Jakarta — Pemerintah semakin menegaskan komitmennya untuk menjalankan efisiensi anggaran sebagai bagian dari reformasi fiskal yang berorientasi langsung pada kesejahteraan rakyat.
Langkah ini tak sekadar memangkas pengeluaran, tetapi juga menata ulang prioritas belanja negara agar setiap rupiah benar-benar berdampak bagi masyarakat luas.
Di bawah kepemimpinan Menteri Keuangan Purbaya Yudhi Sadewa, Kementerian Keuangan menetapkan arah kebijakan efisiensi anggaran dalam Rencana Kerja Pemerintah (RKP) 2026.
Purbaya menegaskan bahwa efisiensi belanja tidak berarti memperlambat pengeluaran negara, melainkan menyusun strategi agar belanja pemerintah memberi daya dorong maksimal terhadap ekonomi nasional.
“Kita akan membuat fiskal mempunyai daya dorong yang optimal bagi perekonomian. Saya buat fiskal sehat, tapi kalau tidak dibelanjakan juga, ekonominya tidak jalan,” ujar Purbaya, seraya mengingatkan bahwa belanja pemerintah yang lamban justru bisa melemahkan pertumbuhan ekonomi.

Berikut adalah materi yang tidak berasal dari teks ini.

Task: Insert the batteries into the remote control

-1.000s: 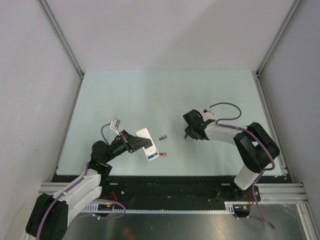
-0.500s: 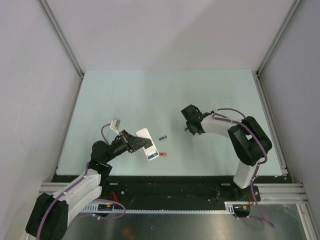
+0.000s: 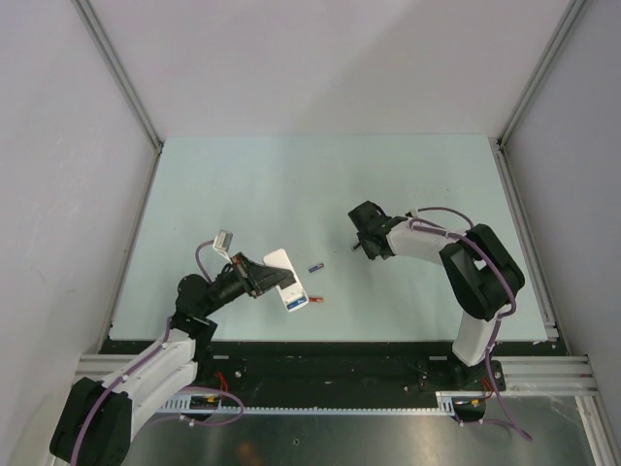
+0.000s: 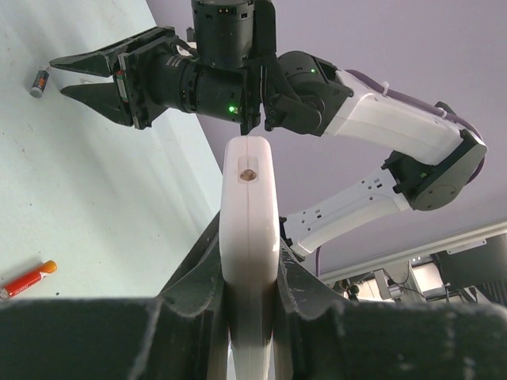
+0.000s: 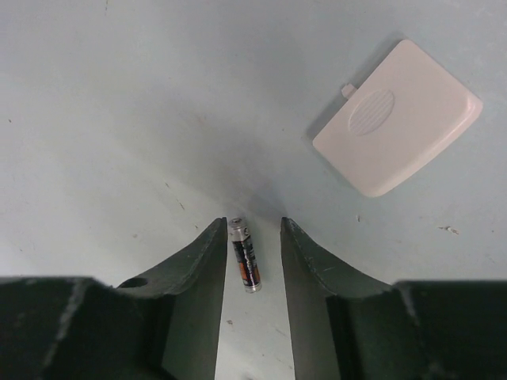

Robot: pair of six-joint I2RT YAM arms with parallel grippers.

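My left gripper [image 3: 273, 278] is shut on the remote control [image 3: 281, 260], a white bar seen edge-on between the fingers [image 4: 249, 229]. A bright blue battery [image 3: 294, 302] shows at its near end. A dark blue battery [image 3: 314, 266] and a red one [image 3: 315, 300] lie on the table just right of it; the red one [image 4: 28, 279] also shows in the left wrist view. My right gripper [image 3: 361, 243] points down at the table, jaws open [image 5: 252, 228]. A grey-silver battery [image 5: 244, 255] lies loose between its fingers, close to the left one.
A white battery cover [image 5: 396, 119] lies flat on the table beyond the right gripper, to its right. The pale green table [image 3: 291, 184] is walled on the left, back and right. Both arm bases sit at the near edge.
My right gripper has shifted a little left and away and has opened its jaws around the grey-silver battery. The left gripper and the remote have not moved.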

Data terkini menunjukkan bahwa belanja pemerintah pada kuartal I dan II 2025 mengalami kontraksi dibanding periode yang sama tahun lalu, meskipun tren kuartalan mulai menunjukkan perbaikan. Pemerintah kini mengejar belanja yang berkualitas dan tepat sasaran, bukan sekadar besar nilainya.

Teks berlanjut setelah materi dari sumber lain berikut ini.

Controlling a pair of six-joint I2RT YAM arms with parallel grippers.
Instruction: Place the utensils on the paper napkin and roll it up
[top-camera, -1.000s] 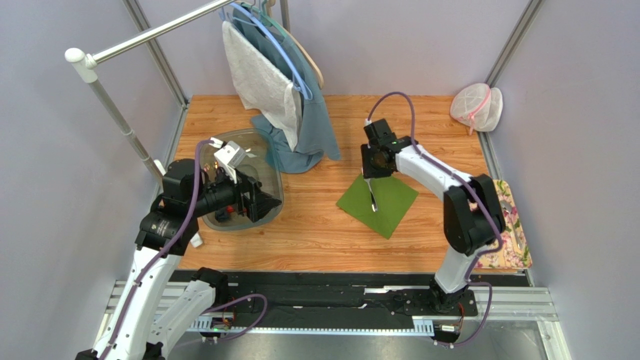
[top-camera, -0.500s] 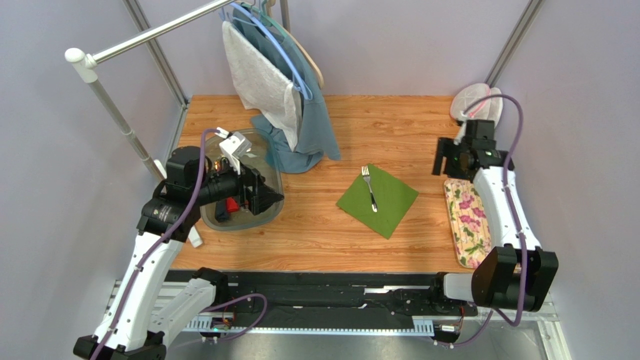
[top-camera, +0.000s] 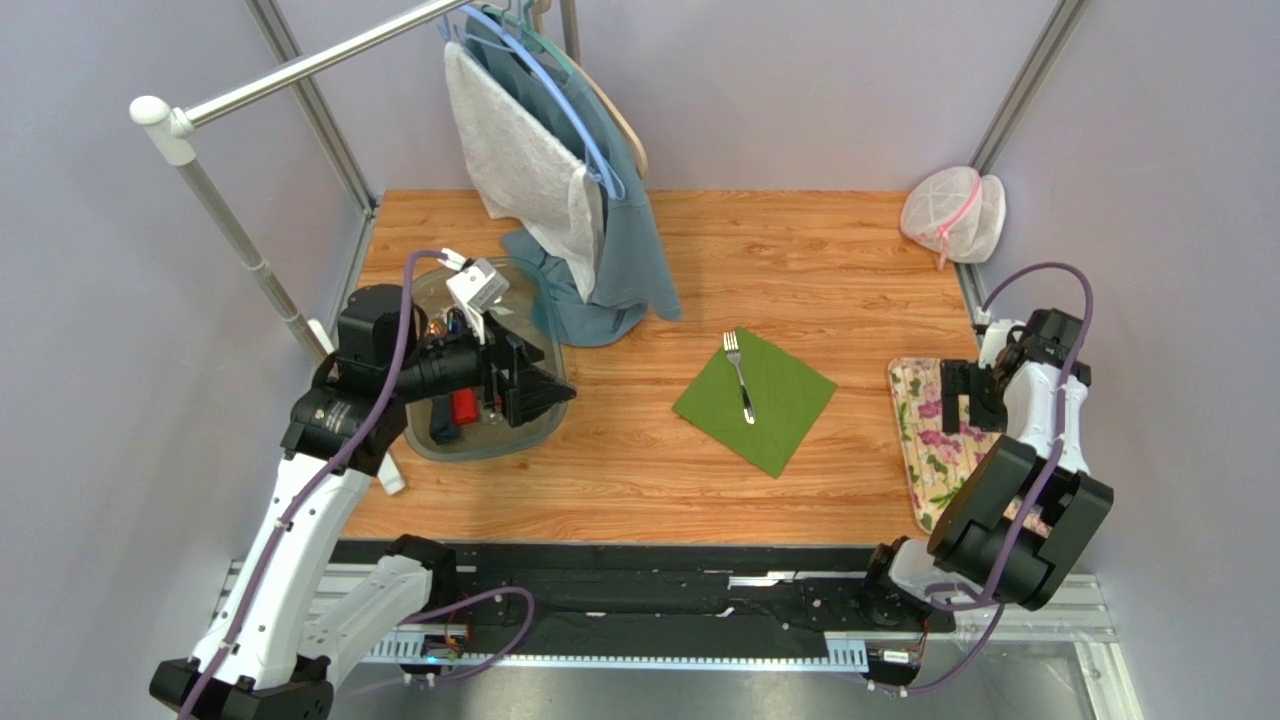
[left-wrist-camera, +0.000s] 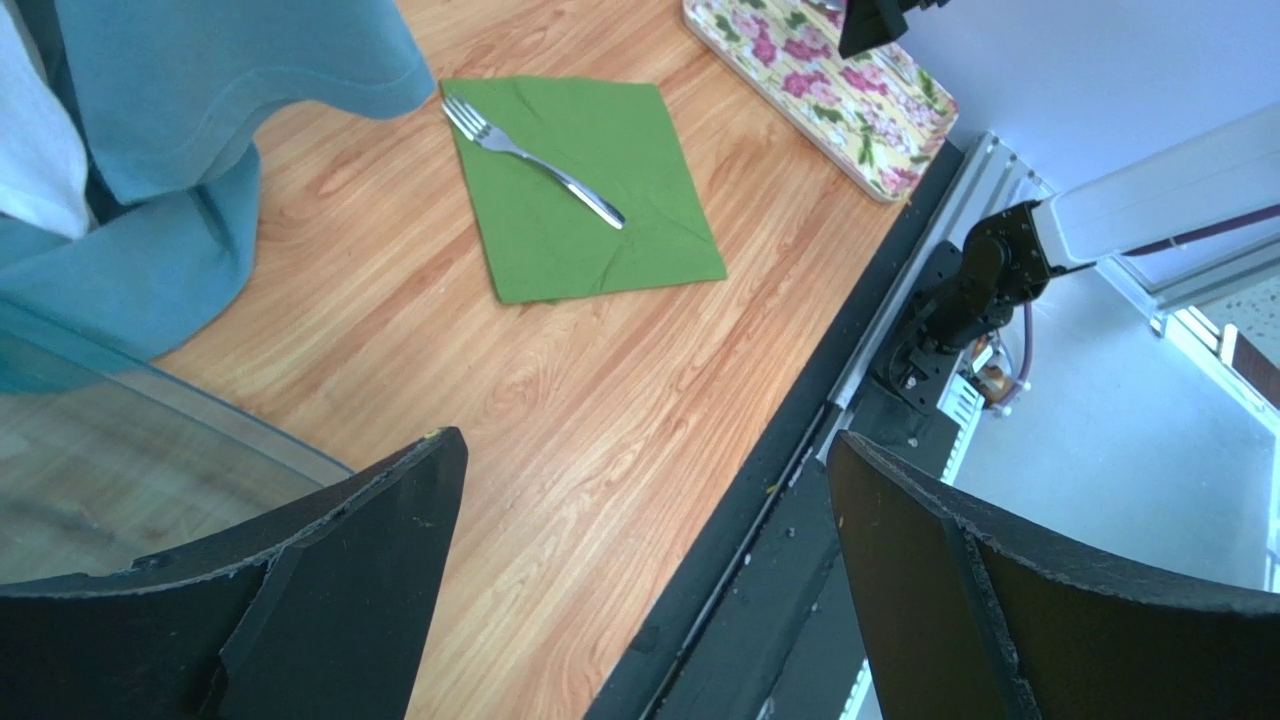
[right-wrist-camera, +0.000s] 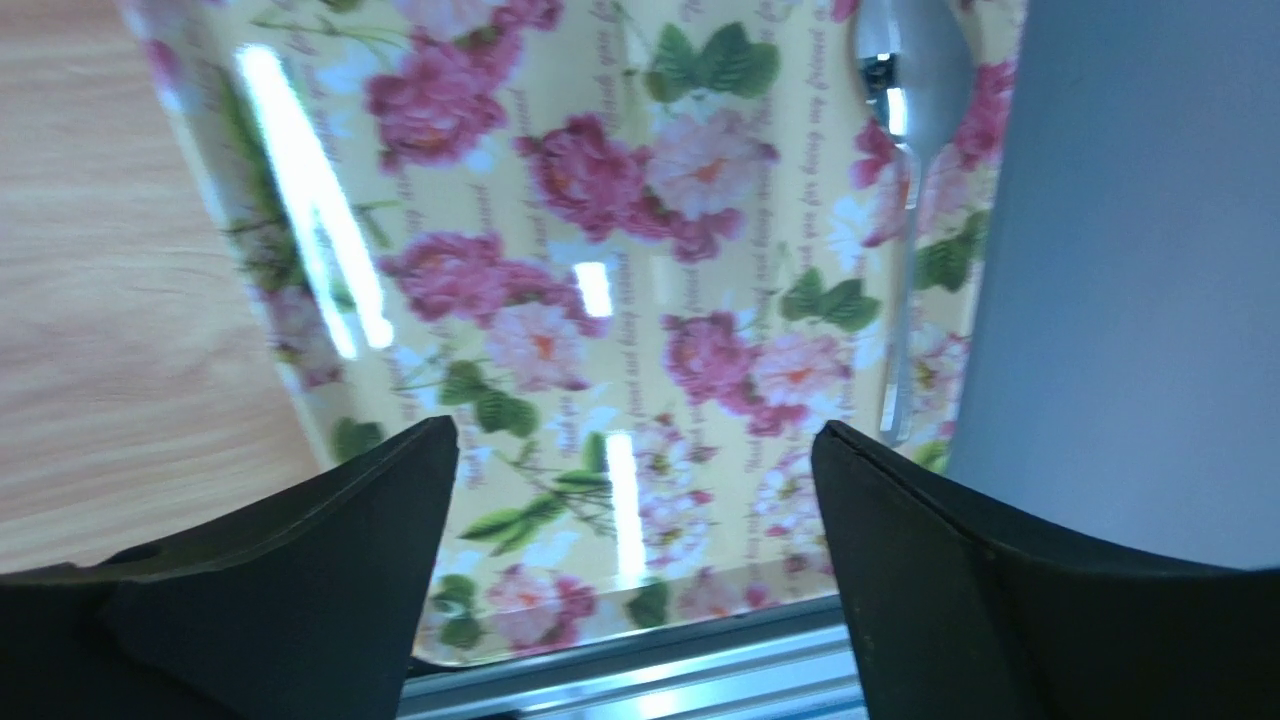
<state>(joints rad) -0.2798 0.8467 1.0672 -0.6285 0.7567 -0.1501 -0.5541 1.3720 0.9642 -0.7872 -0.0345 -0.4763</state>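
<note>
Right arm (top-camera: 1041, 393) folded back, fingers (right-wrist-camera: 271, 585) above flowered mat (top-camera: 920, 428).

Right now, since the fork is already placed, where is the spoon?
In the right wrist view, the spoon lies on the flowered tray, along its edge by the grey wall, upper right of the frame, ahead of the open right gripper.

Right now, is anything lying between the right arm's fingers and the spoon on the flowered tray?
Nothing visible does. The right fingers, open, hang over the flowered tray, and only bare tray lies between them and the spoon at its edge.
</note>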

Senada, Wakil Menteri Keuangan Suahasil Nazara menjelaskan bahwa efisiensi yang dijalankan Kementerian Keuangan tidak hanya terbatas pada pengeluaran barang dan jasa, tetapi juga menyentuh pengelolaan SDM, digitalisasi birokrasi, serta kolaborasi lintas kegiatan yang lebih terintegrasi.

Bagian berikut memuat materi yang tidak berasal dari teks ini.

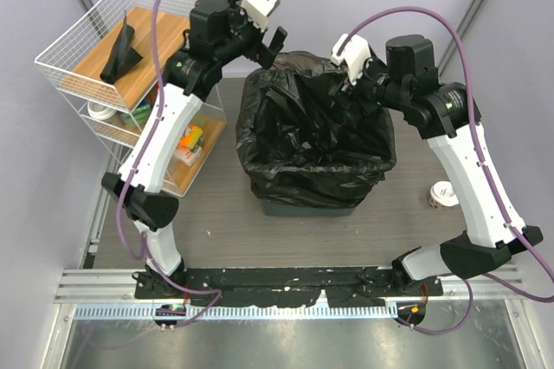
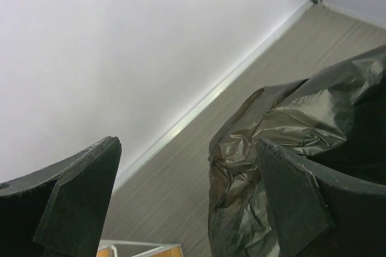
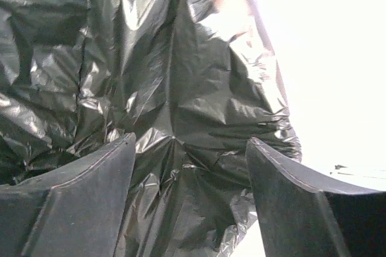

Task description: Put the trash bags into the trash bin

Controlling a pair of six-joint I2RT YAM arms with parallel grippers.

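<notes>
Black film trash bag from above: it lines the trash bin and drapes over the rim, with left gripper and right gripper at the far corners. Left wrist: jaws wide, empty, bag just beside. Right wrist: jaws apart, nothing pinched; film looks light, limp and slick, so I'd pinch a bunched rim fold.

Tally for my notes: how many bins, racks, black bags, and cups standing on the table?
Bin: 1
Rack: 1
Bags: 2, a sack in the bin, a folded one on the rack
Cup: 1
Total: 5
</notes>
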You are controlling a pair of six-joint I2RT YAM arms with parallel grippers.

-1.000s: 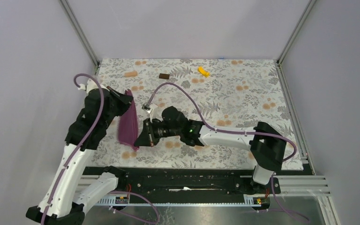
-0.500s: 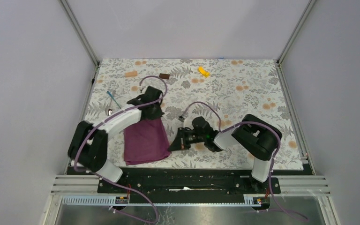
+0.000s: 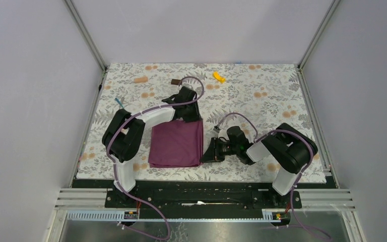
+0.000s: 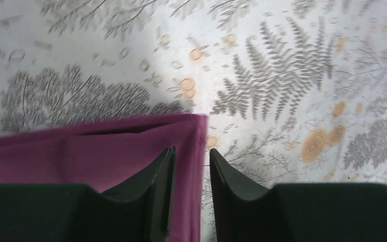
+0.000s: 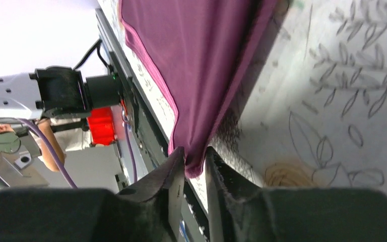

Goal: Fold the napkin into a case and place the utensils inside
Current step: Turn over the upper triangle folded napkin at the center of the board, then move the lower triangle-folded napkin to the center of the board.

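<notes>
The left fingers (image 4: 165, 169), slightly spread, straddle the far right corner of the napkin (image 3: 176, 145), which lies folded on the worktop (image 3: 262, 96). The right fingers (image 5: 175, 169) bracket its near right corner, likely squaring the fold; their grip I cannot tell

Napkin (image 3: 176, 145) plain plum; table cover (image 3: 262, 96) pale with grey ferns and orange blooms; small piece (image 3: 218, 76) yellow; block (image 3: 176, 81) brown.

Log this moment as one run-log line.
stage: napkin folded, flat on table | left hand: parted at far-right corner | right hand: parted at near-right corner | utensil beside left arm: not inside
</notes>
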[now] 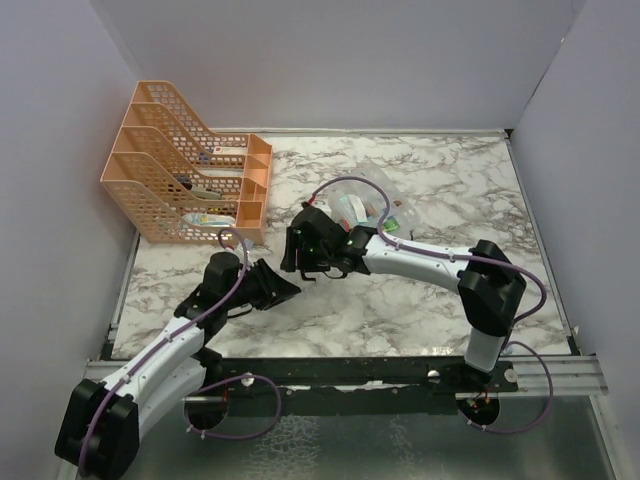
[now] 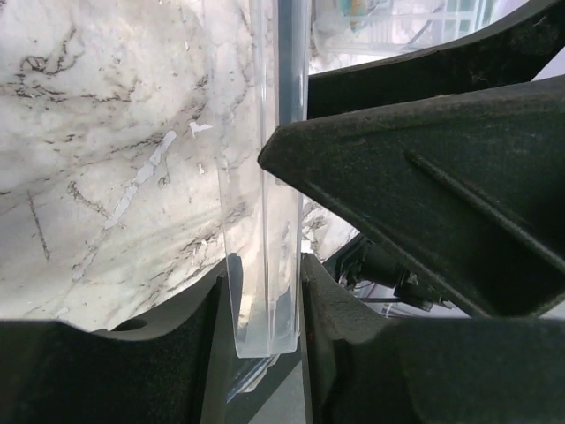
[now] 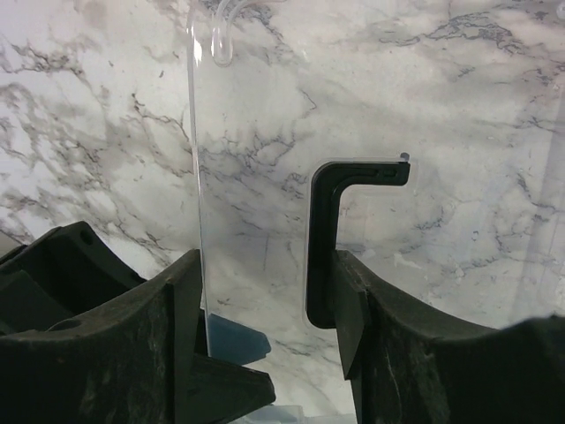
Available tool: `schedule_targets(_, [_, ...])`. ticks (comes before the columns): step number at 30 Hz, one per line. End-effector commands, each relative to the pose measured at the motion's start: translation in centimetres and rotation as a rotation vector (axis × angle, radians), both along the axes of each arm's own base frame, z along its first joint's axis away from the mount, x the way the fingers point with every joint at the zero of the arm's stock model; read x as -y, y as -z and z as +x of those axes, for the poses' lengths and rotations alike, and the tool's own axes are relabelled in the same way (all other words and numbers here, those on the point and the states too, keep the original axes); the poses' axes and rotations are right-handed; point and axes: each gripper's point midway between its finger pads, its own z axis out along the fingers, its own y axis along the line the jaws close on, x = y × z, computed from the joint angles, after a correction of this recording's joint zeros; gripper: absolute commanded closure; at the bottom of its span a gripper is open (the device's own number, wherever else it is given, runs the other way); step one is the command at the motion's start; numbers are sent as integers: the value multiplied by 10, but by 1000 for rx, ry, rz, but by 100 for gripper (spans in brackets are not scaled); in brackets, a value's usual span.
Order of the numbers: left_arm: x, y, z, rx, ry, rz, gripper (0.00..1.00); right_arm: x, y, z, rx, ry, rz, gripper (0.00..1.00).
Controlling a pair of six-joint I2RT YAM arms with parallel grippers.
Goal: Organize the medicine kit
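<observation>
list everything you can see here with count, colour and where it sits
medicine kit box: 1, clear, open, back centre of table
small packs: several, white and green, inside the box, too small to name
clear lid: 1, see-through, off the box, between both grippers
handle: 1, black, on the lid
file rack: 1, orange mesh, back left corner
rack items: a few, mixed colours, in the rack's slots
table: 1, white-grey marble
left gripper: 1, black, closed on the lid's edge
right gripper: 1, black, gripping the lid at the handle
</observation>
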Motion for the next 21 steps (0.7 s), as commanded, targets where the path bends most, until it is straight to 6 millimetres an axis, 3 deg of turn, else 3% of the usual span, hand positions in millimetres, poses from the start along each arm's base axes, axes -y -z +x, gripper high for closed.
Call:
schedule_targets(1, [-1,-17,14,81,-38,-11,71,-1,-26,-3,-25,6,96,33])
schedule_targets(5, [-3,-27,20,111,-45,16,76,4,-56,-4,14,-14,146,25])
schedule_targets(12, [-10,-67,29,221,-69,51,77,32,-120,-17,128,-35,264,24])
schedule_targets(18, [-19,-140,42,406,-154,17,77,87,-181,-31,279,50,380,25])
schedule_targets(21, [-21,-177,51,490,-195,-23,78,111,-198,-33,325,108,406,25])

“Kami melakukan efisiensi melalui standardisasi biaya, pengendalian belanja birokrasi, dan pembangunan kantor layanan bersama di berbagai daerah,” kata Suahasil.
Ia menambahkan, sejak tahun 2020 hingga 2025, pemerintah telah berhasil menghemat pengeluaran hingga Rp 3,53 triliun, berkat upaya efisiensi belanja internal di kementerian dan lembaga.
Tidak hanya pemerintah pusat, efisiensi anggaran juga diterapkan di tingkat daerah. Menteri Dalam Negeri Tito Karnavian menyebut bahwa pihaknya telah melakukan evaluasi terhadap Dana Transfer ke Daerah (TKD), dan mendorong agar anggaran yang dialokasikan lebih fokus pada program-program yang menyentuh langsung kebutuhan masyarakat.
“Kita bukan mengurangi dana transfer, tetapi melakukan efisiensi dan refocusing agar dananya tidak habis untuk hal-hal administratif, melainkan benar-benar untuk rakyat,” ujar Tito.
Sebagai contoh nyata, Kabupaten Lahat di Sumatera Selatan berhasil menghemat anggaran perjalanan dinas dan rapat, lalu mengalihkan dananya untuk pembangunan bendungan irigasi. Proyek ini kini mengairi lebih dari 8.000 hektare lahan pertanian warga, bukti konkret bahwa efisiensi bisa menghasilkan manfaat nyata di lapangan.
Total anggaran sebesar Rp 1,369 triliun telah disiapkan untuk program prioritas yang mencakup perlindungan sosial, pendidikan, kesehatan, makan bergizi gratis di sekolah, hingga bantuan produktif untuk petani dan nelayan.
Langkah efisiensi anggaran ini menandai babak baru dalam manajemen fiskal Indonesia, di mana kualitas belanja menjadi prioritas utama. Pemerintah menyadari bahwa dalam situasi ekonomi global yang penuh tantangan, belanja negara harus diarahkan secara lebih strategis untuk menciptakan dampak jangka panjang yang berkelanjutan.
Sinergi antara Kementerian Keuangan, Kementerian Dalam Negeri, dan pemerintah daerah menjadi kunci sukses dari kebijakan ini. Dengan efisiensi yang terencana dan terukur, pemerintah optimistis kesejahteraan rakyat bisa ditingkatkan tanpa harus menambah beban fiskal negara.